** PROBLEM TO WORK ON **
Up to and including the line with "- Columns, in", restate the records below word for word, beginning with their first line.

Stored data entries
_____
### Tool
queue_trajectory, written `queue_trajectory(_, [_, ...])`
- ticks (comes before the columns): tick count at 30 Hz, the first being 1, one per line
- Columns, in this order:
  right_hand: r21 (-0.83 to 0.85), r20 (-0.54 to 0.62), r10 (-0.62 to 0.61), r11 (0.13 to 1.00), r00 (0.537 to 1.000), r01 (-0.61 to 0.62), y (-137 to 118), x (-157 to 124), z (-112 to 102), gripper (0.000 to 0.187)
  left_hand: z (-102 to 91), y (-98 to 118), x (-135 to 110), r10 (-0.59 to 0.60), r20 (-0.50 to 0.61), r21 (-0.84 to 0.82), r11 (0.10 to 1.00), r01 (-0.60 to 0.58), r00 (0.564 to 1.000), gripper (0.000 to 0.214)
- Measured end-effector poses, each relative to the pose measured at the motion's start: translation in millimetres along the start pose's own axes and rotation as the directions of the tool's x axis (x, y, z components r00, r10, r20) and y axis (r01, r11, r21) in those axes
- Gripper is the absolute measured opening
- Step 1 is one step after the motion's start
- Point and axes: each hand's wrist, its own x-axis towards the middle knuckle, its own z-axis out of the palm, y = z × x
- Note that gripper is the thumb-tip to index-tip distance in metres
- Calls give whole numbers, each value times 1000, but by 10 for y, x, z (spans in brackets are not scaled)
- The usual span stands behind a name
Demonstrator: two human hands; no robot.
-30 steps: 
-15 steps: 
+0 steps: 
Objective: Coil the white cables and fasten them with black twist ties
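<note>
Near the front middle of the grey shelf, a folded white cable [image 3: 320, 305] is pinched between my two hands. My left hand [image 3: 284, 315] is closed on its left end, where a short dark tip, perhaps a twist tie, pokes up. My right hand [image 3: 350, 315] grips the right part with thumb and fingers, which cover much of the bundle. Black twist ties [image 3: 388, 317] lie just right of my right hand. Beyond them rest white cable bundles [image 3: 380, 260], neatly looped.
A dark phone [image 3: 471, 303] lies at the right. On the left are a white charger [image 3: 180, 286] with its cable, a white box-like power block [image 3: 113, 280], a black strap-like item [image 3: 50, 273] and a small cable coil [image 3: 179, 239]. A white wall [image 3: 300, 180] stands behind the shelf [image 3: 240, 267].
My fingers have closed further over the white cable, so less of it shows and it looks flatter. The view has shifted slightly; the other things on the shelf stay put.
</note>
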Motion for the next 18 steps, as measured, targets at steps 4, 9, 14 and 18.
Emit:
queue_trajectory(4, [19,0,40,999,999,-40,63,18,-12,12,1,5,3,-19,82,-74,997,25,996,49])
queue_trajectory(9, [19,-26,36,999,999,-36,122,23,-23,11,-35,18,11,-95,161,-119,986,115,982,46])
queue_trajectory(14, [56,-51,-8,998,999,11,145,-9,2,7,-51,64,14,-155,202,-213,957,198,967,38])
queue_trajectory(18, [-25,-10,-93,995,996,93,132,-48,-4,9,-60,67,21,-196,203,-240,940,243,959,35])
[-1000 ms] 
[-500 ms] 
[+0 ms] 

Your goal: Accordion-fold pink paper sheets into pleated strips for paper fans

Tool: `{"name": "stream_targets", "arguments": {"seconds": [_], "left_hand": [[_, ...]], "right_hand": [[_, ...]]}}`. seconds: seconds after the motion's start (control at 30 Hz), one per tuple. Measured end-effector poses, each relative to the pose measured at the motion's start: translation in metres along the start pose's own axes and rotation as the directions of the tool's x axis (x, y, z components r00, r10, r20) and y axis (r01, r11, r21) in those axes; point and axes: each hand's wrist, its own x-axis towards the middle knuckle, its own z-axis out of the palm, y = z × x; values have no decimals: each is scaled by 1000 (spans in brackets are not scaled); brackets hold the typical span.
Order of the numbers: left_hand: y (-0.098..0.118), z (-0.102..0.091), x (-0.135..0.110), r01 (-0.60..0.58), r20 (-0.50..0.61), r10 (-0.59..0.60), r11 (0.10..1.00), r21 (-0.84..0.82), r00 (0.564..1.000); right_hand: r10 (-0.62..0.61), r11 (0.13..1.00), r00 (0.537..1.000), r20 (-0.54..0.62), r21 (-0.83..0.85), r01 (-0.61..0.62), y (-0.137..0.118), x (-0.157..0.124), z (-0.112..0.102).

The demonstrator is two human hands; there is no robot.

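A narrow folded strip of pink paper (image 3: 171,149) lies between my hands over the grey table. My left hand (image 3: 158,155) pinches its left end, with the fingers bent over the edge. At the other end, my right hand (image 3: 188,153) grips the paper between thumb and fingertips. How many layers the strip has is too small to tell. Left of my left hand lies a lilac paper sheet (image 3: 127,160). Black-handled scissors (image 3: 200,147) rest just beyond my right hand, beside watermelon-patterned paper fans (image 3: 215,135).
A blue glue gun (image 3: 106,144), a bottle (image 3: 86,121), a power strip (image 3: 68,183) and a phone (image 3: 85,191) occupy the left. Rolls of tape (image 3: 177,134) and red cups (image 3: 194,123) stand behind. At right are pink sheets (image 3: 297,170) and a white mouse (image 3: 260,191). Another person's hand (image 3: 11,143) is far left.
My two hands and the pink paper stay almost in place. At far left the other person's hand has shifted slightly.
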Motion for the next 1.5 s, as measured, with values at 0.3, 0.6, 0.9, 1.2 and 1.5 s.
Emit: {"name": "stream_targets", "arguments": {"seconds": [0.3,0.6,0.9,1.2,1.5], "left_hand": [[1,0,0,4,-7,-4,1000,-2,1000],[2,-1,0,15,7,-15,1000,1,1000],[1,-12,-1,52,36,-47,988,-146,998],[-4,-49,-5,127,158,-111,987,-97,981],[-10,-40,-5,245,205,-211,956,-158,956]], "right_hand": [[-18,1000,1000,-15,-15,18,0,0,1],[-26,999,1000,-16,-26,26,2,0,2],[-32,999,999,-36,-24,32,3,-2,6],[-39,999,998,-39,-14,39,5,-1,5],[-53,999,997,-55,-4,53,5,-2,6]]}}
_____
** TASK RESULT **
### Tool
queue_trajectory, written `queue_trajectory(_, [_, ...])`
- ticks (comes before the columns): tick count at 30 Hz, the first being 1, one per line
- Columns, in this order:

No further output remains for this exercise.